## What to produce:
Set down, exactly as written, the lines from the top of the data to the line that holds "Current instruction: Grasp", and omit the pictures.
##### Provided information
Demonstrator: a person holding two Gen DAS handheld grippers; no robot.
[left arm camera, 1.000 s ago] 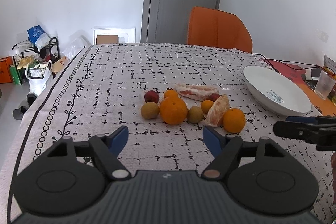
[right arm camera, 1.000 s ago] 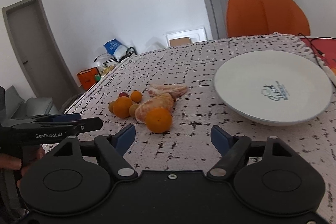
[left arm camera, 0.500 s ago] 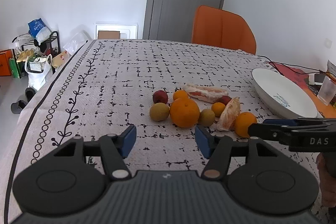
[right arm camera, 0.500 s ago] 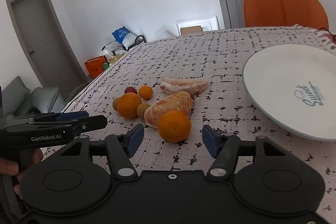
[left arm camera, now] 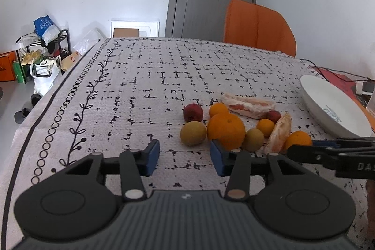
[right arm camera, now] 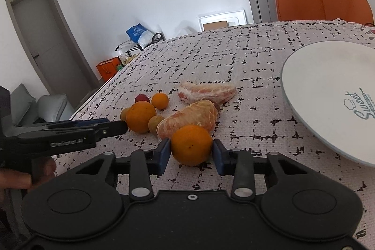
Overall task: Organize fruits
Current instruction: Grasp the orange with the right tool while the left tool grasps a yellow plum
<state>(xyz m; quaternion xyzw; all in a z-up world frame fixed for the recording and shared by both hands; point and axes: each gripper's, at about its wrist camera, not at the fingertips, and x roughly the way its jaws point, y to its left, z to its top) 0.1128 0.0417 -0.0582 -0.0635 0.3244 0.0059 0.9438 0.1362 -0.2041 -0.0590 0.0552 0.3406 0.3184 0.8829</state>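
Since a second ago the right hand-held gripper (right arm camera: 189, 156) has advanced; its open jaws now flank the nearest orange (right arm camera: 191, 144), not yet clamped. Left hand-held gripper (left arm camera: 184, 157) hovers open, narrower. Fruit sits mid-worktop; plate (right arm camera: 311, 76) at right edge is empty.

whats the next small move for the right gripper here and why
Probably close the right gripper on the orange. The orange already sits on the tablecloth between its open blue fingers, with a small gap showing on each side. The white plate lies empty to the right, a likely place to carry it next.
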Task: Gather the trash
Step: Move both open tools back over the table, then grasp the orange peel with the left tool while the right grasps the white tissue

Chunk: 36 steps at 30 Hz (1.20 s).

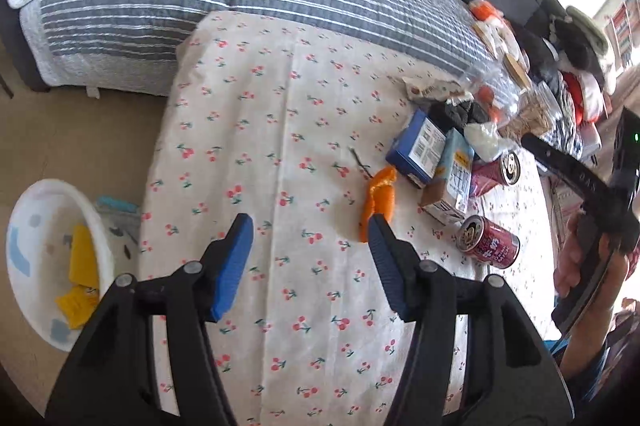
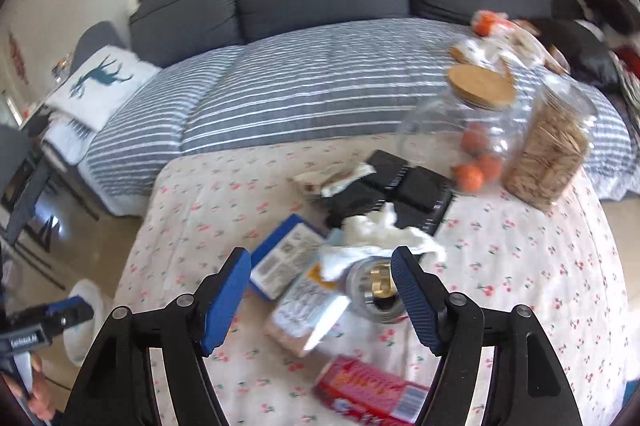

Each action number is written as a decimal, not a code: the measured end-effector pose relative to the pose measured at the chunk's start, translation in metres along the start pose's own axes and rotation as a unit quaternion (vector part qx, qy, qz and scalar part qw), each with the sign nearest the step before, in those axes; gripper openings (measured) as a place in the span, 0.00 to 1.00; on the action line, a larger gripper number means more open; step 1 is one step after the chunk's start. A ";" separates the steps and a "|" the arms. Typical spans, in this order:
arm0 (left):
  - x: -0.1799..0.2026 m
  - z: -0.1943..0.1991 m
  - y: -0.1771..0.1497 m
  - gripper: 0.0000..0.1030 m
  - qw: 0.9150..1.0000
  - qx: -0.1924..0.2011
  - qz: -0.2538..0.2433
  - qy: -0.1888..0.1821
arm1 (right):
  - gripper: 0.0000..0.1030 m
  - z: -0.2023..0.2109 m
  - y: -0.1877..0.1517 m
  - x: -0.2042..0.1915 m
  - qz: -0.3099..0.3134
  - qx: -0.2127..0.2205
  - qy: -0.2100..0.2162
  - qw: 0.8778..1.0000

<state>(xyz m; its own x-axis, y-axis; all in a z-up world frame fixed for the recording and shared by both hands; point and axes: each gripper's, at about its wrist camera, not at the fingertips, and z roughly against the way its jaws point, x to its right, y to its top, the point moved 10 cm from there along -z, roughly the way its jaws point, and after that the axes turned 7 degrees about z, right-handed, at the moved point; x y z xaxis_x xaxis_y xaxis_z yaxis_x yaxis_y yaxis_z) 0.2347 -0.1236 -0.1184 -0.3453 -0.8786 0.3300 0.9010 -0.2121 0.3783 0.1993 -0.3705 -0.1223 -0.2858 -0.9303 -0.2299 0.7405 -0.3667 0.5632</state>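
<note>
Left wrist view: yellow wrappers already in the white plastic bin [image 1: 60, 266]; both grippers [image 1: 310, 250] [image 2: 320, 286] gape empty, red cans [image 1: 488, 240] and cartons [image 1: 452, 177] left.

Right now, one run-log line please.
left claw: open, empty | right claw: open, empty | cans, cartons on table | bin on floor

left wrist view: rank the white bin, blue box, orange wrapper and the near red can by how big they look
1. white bin, though it sits on the floor, farther down
2. blue box
3. near red can and orange wrapper look alike; not ranked
</note>
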 end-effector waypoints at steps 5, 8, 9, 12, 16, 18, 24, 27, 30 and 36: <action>0.047 -0.039 -0.014 0.59 0.997 -0.037 -0.065 0.005 | 0.72 -0.013 0.016 0.040 -0.028 0.000 -0.012 1.000; 0.063 -0.058 -0.020 0.59 0.994 -0.050 -0.097 0.021 | 0.72 -0.029 0.014 0.049 -0.042 -0.017 -0.006 0.999; 0.066 -0.063 -0.019 0.59 0.993 -0.047 -0.103 0.027 | 0.72 -0.034 0.012 0.051 -0.045 -0.024 -0.007 0.999; 0.071 -0.075 -0.021 0.59 0.993 -0.053 -0.106 0.025 | 0.72 -0.046 0.005 0.056 -0.041 -0.036 -0.011 0.998; 0.071 -0.090 -0.028 0.59 0.990 -0.064 -0.115 0.042 | 0.72 -0.052 0.001 0.051 -0.044 -0.042 0.008 0.998; 0.070 -0.095 -0.030 0.59 0.989 -0.065 -0.120 0.054 | 0.72 -0.056 -0.001 0.050 -0.048 -0.046 0.011 0.998; 0.066 -0.101 -0.029 0.31 0.991 -0.068 -0.100 0.051 | 0.59 -0.068 -0.011 0.043 -0.058 -0.063 0.026 0.996; 0.065 -0.100 -0.028 0.28 0.992 -0.063 -0.101 0.051 | 0.43 -0.067 -0.010 0.039 -0.060 -0.060 0.036 0.996; 0.065 -0.099 -0.028 0.24 0.992 -0.061 -0.100 0.049 | 0.34 -0.066 -0.009 0.036 -0.057 -0.056 0.040 0.996; 0.062 -0.094 -0.025 0.19 0.992 -0.057 -0.099 0.047 | 0.09 -0.060 -0.004 0.026 -0.039 -0.047 0.046 0.997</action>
<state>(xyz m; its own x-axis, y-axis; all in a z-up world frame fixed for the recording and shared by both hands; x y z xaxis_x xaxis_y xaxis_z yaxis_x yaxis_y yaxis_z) 0.2153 -0.2128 -0.1884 -0.4967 -0.8500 0.1752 0.8441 -0.4261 0.3255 0.2257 -0.3926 -0.1785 -0.2905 -0.8925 -0.3450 0.7732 -0.4313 0.4649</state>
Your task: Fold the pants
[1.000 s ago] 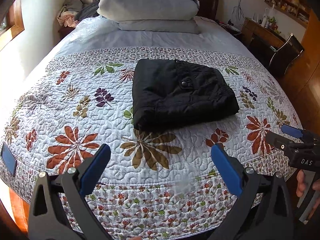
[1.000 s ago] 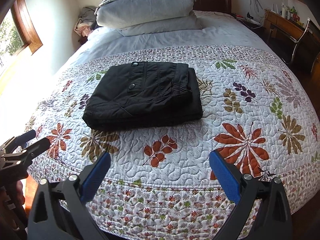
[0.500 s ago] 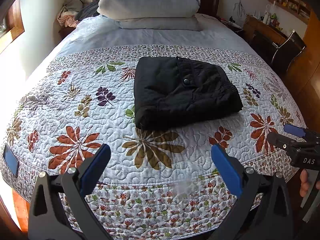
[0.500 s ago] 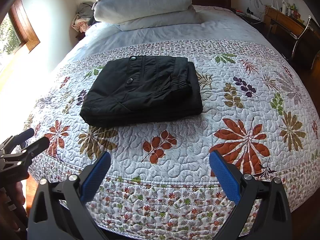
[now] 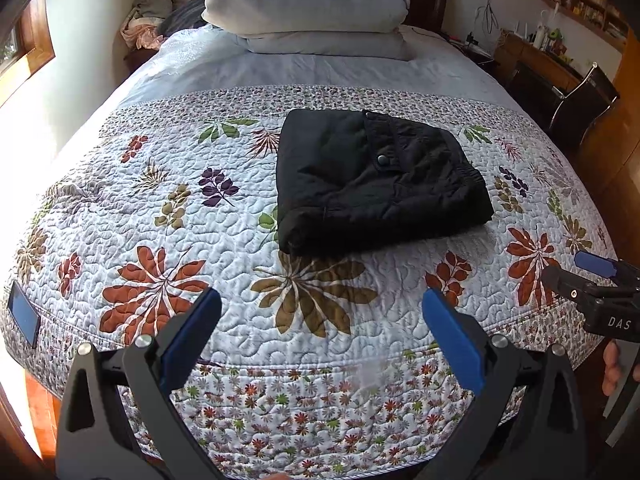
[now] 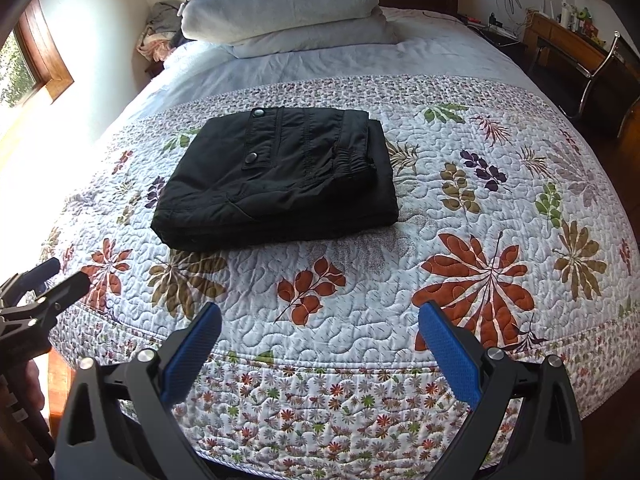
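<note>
Black pants point(image 5: 372, 184) lie folded into a thick rectangular bundle on the floral quilt, waistband and snap buttons on top; they also show in the right wrist view point(image 6: 280, 176). My left gripper point(image 5: 320, 332) is open and empty, held off the foot of the bed, well short of the pants. My right gripper point(image 6: 320, 336) is open and empty, also back from the bed's foot edge. The right gripper shows at the right edge of the left wrist view point(image 5: 596, 280); the left gripper shows at the left edge of the right wrist view point(image 6: 44, 284).
The quilted bedspread point(image 5: 200, 216) covers the bed, with stacked pillows point(image 5: 308, 4) at the headboard. A dark phone-like slab point(image 5: 24, 314) sits at the bed's left corner. A desk and chair point(image 5: 580, 92) stand to the right; a window point(image 6: 28, 64) is on the left.
Both grippers have drawn back and lifted slightly from the bed; the pants look a little farther away. Both stay open and the pants have not moved.
</note>
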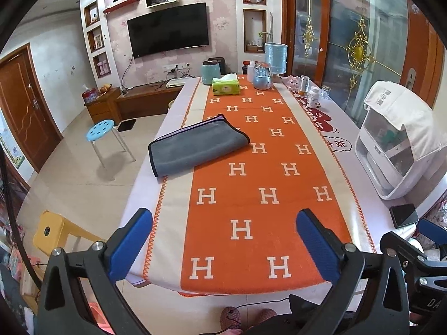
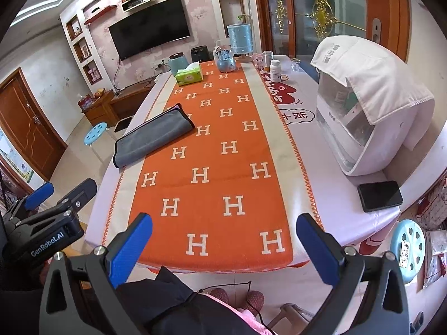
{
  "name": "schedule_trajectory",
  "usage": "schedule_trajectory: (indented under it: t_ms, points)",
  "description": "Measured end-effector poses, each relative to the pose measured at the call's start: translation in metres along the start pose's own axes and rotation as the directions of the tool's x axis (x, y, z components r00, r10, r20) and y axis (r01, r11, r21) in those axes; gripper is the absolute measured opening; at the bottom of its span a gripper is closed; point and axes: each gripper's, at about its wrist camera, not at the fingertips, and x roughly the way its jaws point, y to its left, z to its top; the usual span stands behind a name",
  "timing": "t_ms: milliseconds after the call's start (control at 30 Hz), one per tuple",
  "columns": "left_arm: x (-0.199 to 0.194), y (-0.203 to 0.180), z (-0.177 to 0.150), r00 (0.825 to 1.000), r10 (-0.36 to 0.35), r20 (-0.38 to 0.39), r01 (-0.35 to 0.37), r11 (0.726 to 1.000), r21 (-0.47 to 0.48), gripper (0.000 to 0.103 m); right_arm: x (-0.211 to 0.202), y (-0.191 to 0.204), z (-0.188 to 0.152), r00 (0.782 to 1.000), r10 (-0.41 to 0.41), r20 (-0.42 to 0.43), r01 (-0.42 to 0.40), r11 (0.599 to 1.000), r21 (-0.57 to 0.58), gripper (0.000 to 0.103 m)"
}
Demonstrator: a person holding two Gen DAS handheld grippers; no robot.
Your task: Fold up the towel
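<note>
A grey towel (image 1: 195,145) with a dark border lies folded flat on the left side of the table, partly on the orange H-pattern runner (image 1: 251,195). It also shows in the right wrist view (image 2: 153,139). My left gripper (image 1: 223,240) is open and empty, above the table's near edge, well short of the towel. My right gripper (image 2: 223,243) is open and empty, also above the near edge. The left gripper's body (image 2: 44,223) shows at the left of the right wrist view.
A white appliance (image 2: 363,111) draped with a white cloth stands at the right, a black phone (image 2: 380,195) near it. A tissue box (image 1: 225,86), jars, bottles and a lamp crowd the far end. Blue stools (image 1: 100,131) and a yellow stool (image 1: 53,231) stand beside the table.
</note>
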Motion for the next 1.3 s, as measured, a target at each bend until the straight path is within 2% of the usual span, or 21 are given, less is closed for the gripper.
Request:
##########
## Your solution:
Demonstrator: a person holding two Gen DAS handheld grippers; no robot.
[left arm camera, 1.000 s ago] 
[right arm camera, 1.000 s ago] 
[left arm camera, 0.500 s ago] 
[right arm camera, 0.500 s ago] 
[left arm camera, now] 
[right arm camera, now] 
Overall task: Organize fruits
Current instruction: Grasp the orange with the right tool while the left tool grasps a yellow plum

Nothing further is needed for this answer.